- ABOUT THIS EXERCISE
Going line by line through the records below, count those containing the word "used", then give only the count.

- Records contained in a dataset
——
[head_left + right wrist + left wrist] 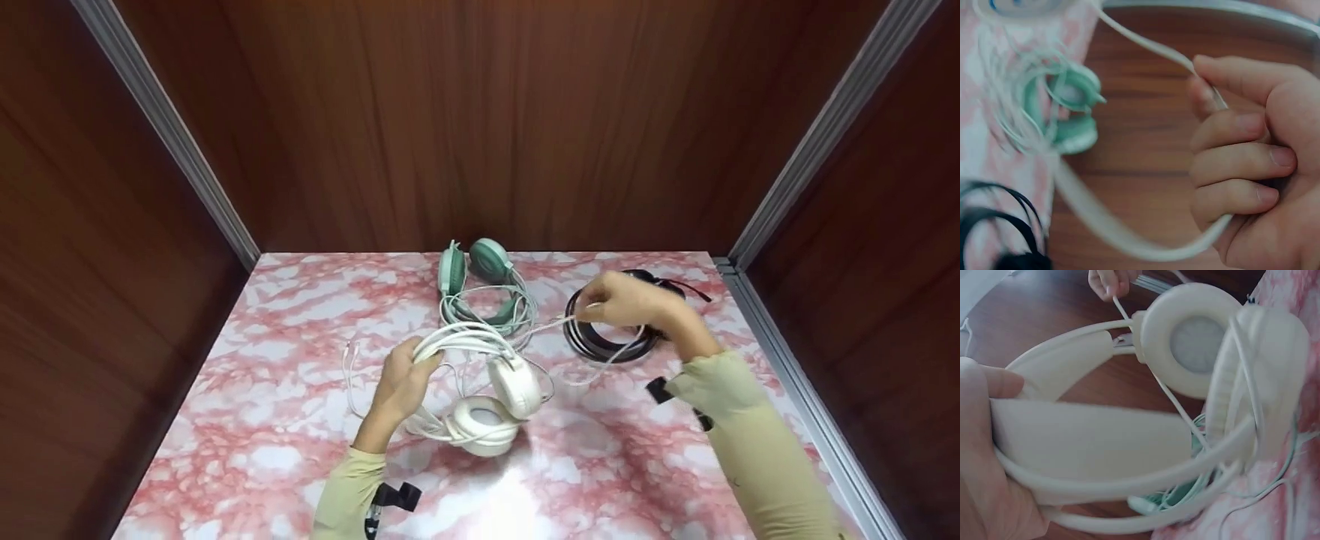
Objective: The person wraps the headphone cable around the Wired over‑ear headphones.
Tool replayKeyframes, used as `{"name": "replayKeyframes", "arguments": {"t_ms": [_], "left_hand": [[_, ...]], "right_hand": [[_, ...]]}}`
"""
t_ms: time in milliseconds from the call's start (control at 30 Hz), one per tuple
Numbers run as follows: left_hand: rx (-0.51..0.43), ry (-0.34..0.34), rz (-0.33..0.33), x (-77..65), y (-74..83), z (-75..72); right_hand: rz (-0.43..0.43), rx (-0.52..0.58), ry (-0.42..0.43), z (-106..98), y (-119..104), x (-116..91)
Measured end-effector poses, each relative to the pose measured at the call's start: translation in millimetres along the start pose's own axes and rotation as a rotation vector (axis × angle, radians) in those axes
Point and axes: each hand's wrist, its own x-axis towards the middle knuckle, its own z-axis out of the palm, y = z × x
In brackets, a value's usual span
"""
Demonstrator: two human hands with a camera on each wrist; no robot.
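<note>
White over-ear headphones [516, 386] hang from my left hand [403, 379], which grips them by the headband [1089, 439]. Their two ear cups point to the right and down in the head view, and a strand of white cable crosses one ear cup [1190, 337]. My right hand [619, 300] is raised to the right, its fingers curled round the white cable [1145, 42]. From that hand the cable runs back toward the headphones, and a loose length loops below the fingers.
Green headphones [491, 259] with a coiled cable lie at the back middle of the marbled table [277, 457]. Black headphones [600, 349] with a microphone boom lie under my right hand. Brown wood panels [480, 127] and metal rails [802, 150] enclose the table.
</note>
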Motion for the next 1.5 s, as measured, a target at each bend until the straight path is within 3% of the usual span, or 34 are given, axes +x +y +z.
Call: {"name": "replayKeyframes", "arguments": {"t_ms": [133,233,300,400,467,533,667,800,900,1067,1167,1267,1400,1500], "left_hand": [[0.035,0.114,-0.041,-0.5,1.3,-13.0],[-0.006,0.183,-0.035,1.9,1.1,-21.9],[-0.112,0.203,-0.023,4.6,0.4,-28.3],[-0.365,0.203,-0.015,9.7,-3.4,-37.7],[-0.546,0.204,-0.032,11.3,-7.1,-42.2],[-0.67,0.217,-0.062,11.4,-11.2,-44.7],[-0.771,0.308,-0.11,7.9,-20.0,-45.4],[-0.868,0.377,-0.129,6.5,-26.1,-46.3],[-1.033,0.329,-0.153,8.4,-30.3,-50.7],[-1.362,0.171,-0.273,7.9,-42.5,-61.2],[-1.506,0.152,-0.336,5.9,-50.7,-66.5],[-1.58,0.213,-0.331,5.3,-57.4,-70.6],[-1.558,0.293,-0.301,4.7,-61.9,-72.2],[-1.545,0.319,-0.308,3.0,-63.5,-71.3]], "right_hand": [[0.021,0.155,-0.031,-12.7,7.6,-18.7],[0.018,0.247,-0.049,-11.8,11.1,-30.5],[-0.007,0.256,-0.053,-8.9,13.2,-36.6],[-0.034,0.284,-0.026,-4.5,18.1,-44.6],[-0.054,0.351,-0.01,-1.1,21.7,-50.5],[-0.079,0.447,-0.009,3.2,23.6,-57.7],[-0.139,0.582,-0.045,14.2,19.0,-74.0],[-0.162,0.5,-0.035,23.0,9.7,-86.5],[-0.123,0.408,0.039,24.9,9.8,-94.4],[-0.043,0.289,0.176,23.6,19.0,-109.6],[-0.033,0.286,0.293,23.4,23.9,-120.3],[-0.105,0.396,0.368,24.5,28.0,-130.5],[-0.277,0.594,0.341,30.8,31.0,-137.2],[-0.332,0.721,0.431,37.8,37.2,-138.1]]}}
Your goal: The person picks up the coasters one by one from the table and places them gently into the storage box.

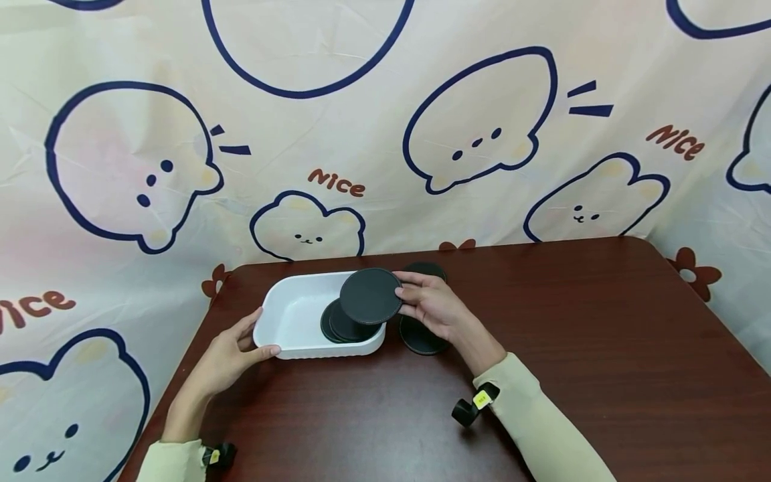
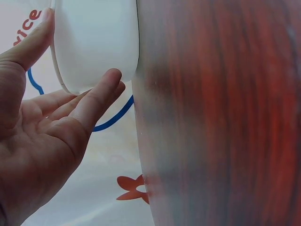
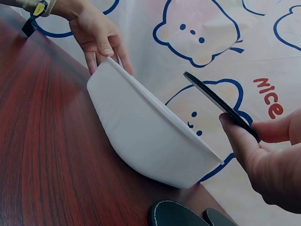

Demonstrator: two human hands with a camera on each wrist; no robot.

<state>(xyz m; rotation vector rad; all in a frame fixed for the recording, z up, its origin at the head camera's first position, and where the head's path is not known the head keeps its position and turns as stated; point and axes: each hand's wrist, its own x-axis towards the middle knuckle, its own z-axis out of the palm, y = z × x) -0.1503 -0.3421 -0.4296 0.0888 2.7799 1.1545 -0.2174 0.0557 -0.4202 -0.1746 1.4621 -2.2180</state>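
Observation:
A white plastic tray (image 1: 295, 308) with rounded corners stands on the table. My left hand (image 1: 225, 355) holds its left end, thumb at the near corner and fingers round the far side. Over the tray's right end my right hand (image 1: 430, 304) pinches a round black coaster (image 1: 370, 294) by its edge; the right wrist view shows the coaster (image 3: 218, 101) tilted above the rim. Below it, several overlapping black coasters (image 1: 352, 328) lie inside the tray, partly hidden. Two spots of black coasters, one nearer (image 1: 423, 337) and one farther (image 1: 429, 268), lie on the table beside the tray.
The dark brown wooden table (image 1: 572, 348) has a rounded far corner at the right. A pale cloth (image 1: 385, 134) with cartoon bears and lettering hangs behind it and round both sides. Each wrist carries a small black camera (image 1: 466, 412).

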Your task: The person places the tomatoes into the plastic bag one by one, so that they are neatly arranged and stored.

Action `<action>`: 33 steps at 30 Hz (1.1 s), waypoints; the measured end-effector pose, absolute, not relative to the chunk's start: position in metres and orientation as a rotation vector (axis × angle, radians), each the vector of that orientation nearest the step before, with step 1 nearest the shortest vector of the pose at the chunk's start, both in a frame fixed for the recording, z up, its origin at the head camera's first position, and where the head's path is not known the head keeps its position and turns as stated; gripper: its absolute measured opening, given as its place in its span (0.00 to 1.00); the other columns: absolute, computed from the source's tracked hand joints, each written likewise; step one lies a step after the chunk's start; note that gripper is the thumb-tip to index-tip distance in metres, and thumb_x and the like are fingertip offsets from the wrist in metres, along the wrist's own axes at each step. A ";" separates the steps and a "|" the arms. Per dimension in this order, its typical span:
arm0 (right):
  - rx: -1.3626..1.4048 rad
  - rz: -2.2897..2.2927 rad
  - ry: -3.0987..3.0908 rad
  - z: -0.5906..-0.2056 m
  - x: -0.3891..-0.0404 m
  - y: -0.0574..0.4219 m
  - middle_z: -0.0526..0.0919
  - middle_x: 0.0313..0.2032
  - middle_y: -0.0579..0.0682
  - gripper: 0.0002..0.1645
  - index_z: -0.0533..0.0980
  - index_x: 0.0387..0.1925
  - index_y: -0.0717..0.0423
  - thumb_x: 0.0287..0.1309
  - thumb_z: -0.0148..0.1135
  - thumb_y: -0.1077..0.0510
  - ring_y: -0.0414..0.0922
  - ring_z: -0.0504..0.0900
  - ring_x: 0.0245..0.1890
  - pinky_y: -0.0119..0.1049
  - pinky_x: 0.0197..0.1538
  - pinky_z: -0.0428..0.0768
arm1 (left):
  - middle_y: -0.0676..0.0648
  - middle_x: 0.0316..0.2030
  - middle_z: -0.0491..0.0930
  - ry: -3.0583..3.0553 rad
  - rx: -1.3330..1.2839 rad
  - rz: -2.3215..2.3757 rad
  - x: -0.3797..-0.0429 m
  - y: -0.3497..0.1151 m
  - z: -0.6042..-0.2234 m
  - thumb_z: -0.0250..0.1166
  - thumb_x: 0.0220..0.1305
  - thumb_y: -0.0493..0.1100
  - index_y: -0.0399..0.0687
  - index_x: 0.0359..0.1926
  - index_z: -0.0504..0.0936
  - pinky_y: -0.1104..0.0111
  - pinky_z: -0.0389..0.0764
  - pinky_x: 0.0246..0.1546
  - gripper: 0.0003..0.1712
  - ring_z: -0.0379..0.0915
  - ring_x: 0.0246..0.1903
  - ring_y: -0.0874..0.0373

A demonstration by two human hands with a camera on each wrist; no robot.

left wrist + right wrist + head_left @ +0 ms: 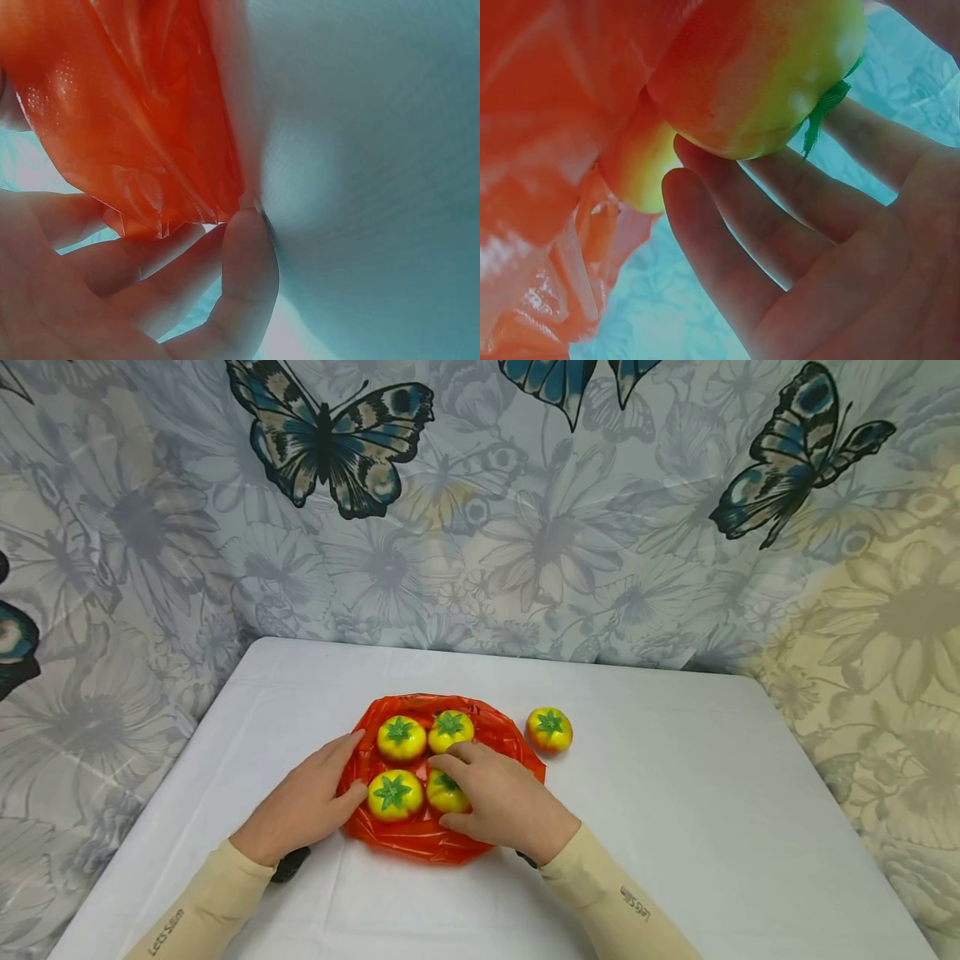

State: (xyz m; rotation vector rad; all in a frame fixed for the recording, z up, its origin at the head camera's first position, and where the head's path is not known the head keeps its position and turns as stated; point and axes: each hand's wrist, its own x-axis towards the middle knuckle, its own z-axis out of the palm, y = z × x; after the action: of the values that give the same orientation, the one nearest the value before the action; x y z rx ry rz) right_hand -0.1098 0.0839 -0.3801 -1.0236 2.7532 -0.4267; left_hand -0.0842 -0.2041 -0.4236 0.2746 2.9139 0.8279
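Observation:
A red plastic bag [420,843] lies spread on the white table, with yellow-and-red tomatoes on it, each topped by a green star-shaped calyx. Two are at the back, a left one [401,739] and a right one [450,727]; a third tomato [395,795] sits front left. My right hand [502,793] is over the front-right tomato [447,793], partly covering it. In the right wrist view its extended fingers [780,202] lie along that fruit, the thumb standing off. At the bag's left edge, my left hand [311,793] touches the plastic with loosely bent fingers [251,270].
Another tomato [550,730] stands on the table just beyond the bag's right side. The white-covered table [712,793] meets a wall cloth [465,543] printed with flowers and butterflies at its back and sides.

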 end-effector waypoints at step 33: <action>-1.082 -0.323 2.736 -0.390 -0.107 0.078 0.83 0.61 0.47 0.36 0.78 0.69 0.47 0.61 0.80 0.46 0.45 0.83 0.60 0.40 0.65 0.87 | 0.36 0.82 0.63 2.906 0.282 0.832 -0.085 -0.205 -0.425 0.59 0.77 0.49 0.40 0.85 0.57 0.36 0.70 0.76 0.43 0.64 0.78 0.34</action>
State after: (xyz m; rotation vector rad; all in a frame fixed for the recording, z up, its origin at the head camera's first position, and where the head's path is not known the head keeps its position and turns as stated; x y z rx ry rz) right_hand -0.1072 0.0779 -0.3903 -1.0823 2.7362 -0.3227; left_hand -0.0855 -0.2045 -0.4248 0.2817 2.9064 0.8322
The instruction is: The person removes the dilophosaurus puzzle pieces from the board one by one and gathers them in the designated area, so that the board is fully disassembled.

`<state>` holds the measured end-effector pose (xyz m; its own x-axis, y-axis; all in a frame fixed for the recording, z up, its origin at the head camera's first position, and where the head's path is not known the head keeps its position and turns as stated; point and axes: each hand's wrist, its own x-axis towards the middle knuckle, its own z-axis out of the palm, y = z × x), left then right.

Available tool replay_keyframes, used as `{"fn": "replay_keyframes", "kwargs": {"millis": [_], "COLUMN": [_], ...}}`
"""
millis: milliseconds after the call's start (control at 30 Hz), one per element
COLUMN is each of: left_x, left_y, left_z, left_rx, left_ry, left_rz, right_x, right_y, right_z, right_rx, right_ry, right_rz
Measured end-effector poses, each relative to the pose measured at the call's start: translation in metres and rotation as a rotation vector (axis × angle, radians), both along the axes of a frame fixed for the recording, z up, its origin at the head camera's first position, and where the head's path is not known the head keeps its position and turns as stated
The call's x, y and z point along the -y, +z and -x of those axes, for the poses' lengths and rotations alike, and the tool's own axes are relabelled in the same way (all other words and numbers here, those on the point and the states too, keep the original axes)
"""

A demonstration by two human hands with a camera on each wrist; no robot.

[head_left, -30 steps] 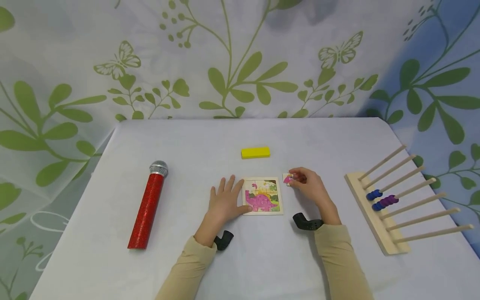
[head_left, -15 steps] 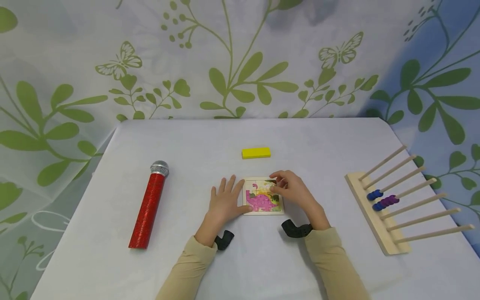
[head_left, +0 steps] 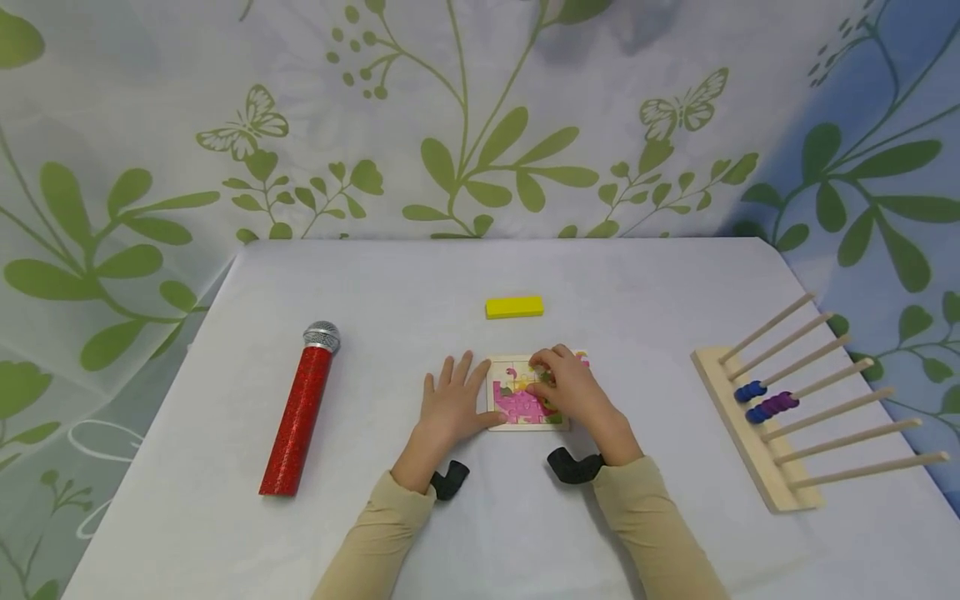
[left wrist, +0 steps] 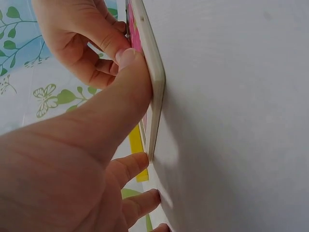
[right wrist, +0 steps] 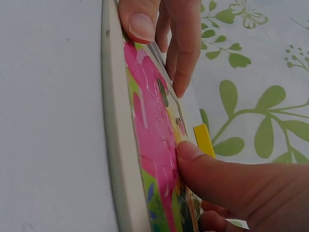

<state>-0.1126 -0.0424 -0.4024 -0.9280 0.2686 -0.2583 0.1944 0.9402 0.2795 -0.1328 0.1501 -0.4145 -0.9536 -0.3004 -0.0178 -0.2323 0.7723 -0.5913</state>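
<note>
A small square wooden jigsaw puzzle [head_left: 517,407] with a pink dinosaur picture lies flat on the white-covered table. My left hand [head_left: 447,407] is spread beside it, its thumb resting on the near left corner and its fingertips by the left edge. My right hand [head_left: 576,393] bends over the upper right part, and in the right wrist view its thumb [right wrist: 190,151] touches the picture. Its other fingertips are largely hidden there; I cannot tell whether they pinch a piece. Past its knuckles, a loose puzzle piece [head_left: 582,357] with pink on it shows at the board's right.
A yellow block [head_left: 514,307] lies beyond the puzzle. To the left is a red glittery microphone [head_left: 296,417] with a silver head. A wooden peg stand [head_left: 753,437] with blue and purple beads stands at the right, its rods slanting outward. Patterned cloth hangs behind the table.
The right hand has let go of the pink-marked puzzle piece at the board's right and moved left onto the puzzle's upper right part. The left hand stays in place.
</note>
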Motion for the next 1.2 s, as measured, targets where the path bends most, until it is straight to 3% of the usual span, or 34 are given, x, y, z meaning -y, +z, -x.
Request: {"fn": "replay_keyframes", "kwargs": {"millis": [500,867,1200], "left_x": [-0.0002,0.0002,0.0006], "left_y": [0.0000,-0.0024,-0.0020], "left_z": [0.0050,0.0006,0.0023], "left_rx": [0.002,0.025,0.016], "left_ry": [-0.009,-0.001,-0.003], "left_rz": [0.017,-0.004,0.002], "right_x": [0.0020,0.0044,-0.0039], "right_y": [0.0035,0.0028,0.0018], "right_z": [0.0034,0.0011,0.0047], "right_rx": [-0.036,0.077,0.020], "right_ry": [0.014,-0.008,-0.018], "right_rz": [-0.024,0.107,0.143]}}
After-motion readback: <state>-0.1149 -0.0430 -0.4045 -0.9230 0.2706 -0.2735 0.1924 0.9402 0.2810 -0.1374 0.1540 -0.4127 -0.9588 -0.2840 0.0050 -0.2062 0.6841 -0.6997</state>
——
- TASK SOLUTION
2